名は知らない。しかし、毎日、会っていた人
 
①私は私立の女子中学に通っていた。私が朝、電車通学する時、いつも最寄り駅で出会う男子中学生がいたのである。だが、当時の私は、その人のことが気になっていたわけではなく、いつも会う人だとしか思っていなかった。ただ私には男の兄弟がいなかったので、年齢的に近い男性が身近にいない思春期を過ごしていたから、ちょっと寂しい想いもあった。

②私は、エスカレーター式に女子高に進んだ。やはり周囲には男性はいなかった。私を誘ってくる男の子も見当たらなかった。大学生になると、男性が誘ってくるようになったから、問題は解決したが……。

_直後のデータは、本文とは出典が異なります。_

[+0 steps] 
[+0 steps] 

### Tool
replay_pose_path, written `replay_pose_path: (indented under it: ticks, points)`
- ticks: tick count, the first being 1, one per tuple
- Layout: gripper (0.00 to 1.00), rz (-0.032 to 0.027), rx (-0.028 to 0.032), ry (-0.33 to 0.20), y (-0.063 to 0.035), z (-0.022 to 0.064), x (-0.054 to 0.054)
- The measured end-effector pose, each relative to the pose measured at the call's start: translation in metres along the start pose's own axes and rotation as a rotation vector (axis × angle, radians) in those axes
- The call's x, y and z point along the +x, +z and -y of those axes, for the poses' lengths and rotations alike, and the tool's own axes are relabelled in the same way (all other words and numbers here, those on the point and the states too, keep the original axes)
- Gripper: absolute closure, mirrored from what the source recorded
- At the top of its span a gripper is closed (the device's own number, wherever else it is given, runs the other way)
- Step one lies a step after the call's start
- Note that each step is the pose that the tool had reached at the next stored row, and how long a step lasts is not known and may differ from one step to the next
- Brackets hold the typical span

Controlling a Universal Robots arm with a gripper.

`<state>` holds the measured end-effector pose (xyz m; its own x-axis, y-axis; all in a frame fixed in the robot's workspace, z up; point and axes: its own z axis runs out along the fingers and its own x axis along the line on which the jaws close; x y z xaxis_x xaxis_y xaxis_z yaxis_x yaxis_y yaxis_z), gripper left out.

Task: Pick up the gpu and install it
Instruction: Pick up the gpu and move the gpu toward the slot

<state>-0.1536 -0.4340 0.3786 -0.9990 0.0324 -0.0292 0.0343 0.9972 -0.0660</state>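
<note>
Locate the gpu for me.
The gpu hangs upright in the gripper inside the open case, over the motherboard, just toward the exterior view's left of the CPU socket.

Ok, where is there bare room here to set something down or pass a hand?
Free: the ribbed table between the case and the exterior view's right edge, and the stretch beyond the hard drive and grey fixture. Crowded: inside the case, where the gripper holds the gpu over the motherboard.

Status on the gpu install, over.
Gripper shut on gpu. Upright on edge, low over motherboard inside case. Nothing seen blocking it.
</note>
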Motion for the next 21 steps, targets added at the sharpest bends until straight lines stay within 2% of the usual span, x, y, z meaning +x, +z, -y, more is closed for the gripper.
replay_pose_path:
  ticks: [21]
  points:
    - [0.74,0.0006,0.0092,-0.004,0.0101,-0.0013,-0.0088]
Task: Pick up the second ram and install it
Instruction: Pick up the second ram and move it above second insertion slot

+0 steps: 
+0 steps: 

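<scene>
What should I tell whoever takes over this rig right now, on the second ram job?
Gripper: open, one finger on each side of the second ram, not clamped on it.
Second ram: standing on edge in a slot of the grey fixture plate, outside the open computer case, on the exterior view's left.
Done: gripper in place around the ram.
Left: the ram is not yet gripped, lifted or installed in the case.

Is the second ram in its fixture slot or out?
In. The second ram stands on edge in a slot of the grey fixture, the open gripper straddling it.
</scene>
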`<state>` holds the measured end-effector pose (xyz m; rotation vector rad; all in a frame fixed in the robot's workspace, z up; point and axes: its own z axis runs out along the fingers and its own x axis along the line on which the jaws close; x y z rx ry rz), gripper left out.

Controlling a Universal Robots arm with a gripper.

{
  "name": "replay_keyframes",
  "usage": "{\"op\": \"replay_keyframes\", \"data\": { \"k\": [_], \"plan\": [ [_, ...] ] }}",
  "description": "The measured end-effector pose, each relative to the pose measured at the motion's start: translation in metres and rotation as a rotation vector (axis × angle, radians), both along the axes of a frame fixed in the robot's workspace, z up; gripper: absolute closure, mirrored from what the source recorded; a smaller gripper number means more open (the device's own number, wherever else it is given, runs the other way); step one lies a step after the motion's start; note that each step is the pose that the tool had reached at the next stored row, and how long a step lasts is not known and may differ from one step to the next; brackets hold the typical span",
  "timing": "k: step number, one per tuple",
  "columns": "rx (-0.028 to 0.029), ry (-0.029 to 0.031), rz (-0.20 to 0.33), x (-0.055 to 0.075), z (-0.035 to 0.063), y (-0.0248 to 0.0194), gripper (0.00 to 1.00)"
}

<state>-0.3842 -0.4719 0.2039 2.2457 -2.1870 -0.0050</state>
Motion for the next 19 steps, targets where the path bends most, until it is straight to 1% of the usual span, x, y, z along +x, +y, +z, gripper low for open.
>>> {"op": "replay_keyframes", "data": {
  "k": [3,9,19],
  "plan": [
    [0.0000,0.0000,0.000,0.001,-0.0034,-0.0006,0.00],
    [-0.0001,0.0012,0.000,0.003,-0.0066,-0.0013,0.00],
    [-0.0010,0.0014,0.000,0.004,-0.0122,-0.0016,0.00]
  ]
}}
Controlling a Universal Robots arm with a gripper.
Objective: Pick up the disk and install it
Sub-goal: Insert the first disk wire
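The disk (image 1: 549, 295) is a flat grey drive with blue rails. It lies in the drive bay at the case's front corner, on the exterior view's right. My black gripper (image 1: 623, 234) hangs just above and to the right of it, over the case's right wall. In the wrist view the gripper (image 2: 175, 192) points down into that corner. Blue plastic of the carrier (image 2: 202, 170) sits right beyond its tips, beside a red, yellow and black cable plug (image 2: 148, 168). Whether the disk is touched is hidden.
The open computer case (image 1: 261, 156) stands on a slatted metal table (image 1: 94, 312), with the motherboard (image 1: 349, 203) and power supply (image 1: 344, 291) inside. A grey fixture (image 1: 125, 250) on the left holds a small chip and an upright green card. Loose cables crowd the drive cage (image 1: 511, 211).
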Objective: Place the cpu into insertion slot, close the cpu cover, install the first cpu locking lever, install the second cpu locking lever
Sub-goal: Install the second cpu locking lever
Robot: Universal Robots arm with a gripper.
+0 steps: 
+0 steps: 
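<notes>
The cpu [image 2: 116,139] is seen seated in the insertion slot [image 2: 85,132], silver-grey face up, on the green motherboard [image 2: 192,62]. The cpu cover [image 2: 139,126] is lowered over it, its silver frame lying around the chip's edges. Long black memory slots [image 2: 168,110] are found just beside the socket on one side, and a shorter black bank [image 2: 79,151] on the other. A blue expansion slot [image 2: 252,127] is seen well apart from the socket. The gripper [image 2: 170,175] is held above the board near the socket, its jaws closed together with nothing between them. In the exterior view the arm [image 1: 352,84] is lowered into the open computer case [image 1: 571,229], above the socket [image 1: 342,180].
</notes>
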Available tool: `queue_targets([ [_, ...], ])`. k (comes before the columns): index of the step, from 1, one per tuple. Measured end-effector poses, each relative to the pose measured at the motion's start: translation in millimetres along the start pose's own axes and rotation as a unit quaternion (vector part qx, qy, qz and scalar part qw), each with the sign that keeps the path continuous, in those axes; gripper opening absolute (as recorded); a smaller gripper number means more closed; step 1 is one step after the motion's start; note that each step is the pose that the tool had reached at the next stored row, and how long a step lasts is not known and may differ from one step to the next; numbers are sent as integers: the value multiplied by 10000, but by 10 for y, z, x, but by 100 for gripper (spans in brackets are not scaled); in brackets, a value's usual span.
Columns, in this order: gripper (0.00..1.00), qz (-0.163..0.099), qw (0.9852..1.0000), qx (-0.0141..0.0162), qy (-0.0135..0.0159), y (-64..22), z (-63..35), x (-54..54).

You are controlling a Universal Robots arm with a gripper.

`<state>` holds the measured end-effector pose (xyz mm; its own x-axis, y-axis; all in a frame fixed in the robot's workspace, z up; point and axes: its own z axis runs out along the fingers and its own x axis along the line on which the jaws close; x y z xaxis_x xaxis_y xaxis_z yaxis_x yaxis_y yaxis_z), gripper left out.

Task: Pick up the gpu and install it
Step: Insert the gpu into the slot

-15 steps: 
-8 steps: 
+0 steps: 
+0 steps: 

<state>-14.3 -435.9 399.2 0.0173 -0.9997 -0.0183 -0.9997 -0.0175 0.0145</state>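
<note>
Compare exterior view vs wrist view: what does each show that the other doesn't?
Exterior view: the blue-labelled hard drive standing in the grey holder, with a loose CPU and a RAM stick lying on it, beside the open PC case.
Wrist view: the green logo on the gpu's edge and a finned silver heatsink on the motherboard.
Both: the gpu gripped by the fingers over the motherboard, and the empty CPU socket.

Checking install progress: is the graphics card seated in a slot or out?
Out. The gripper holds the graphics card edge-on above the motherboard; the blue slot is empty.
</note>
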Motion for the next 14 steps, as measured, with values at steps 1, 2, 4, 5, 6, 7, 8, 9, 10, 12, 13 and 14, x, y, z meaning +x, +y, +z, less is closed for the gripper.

③社会人になって何年かが経過した。私は休日に、お出かけするために最寄り駅に行った。すると、中学生の時、毎日、出くわしたあの人がいたのだ。あの人は、私を見ると目を丸くして驚いた。私も驚いた表情をした(と思う)。あの人は、結婚している人が持っている、ある雰囲気を伴っていた。私は、今でも結婚していない。
それを最期に、あの人に会うことはなかった。中学生の時、あの人が、私に声をかけてきたら、私はどうしていただろうか、そんなことを思った。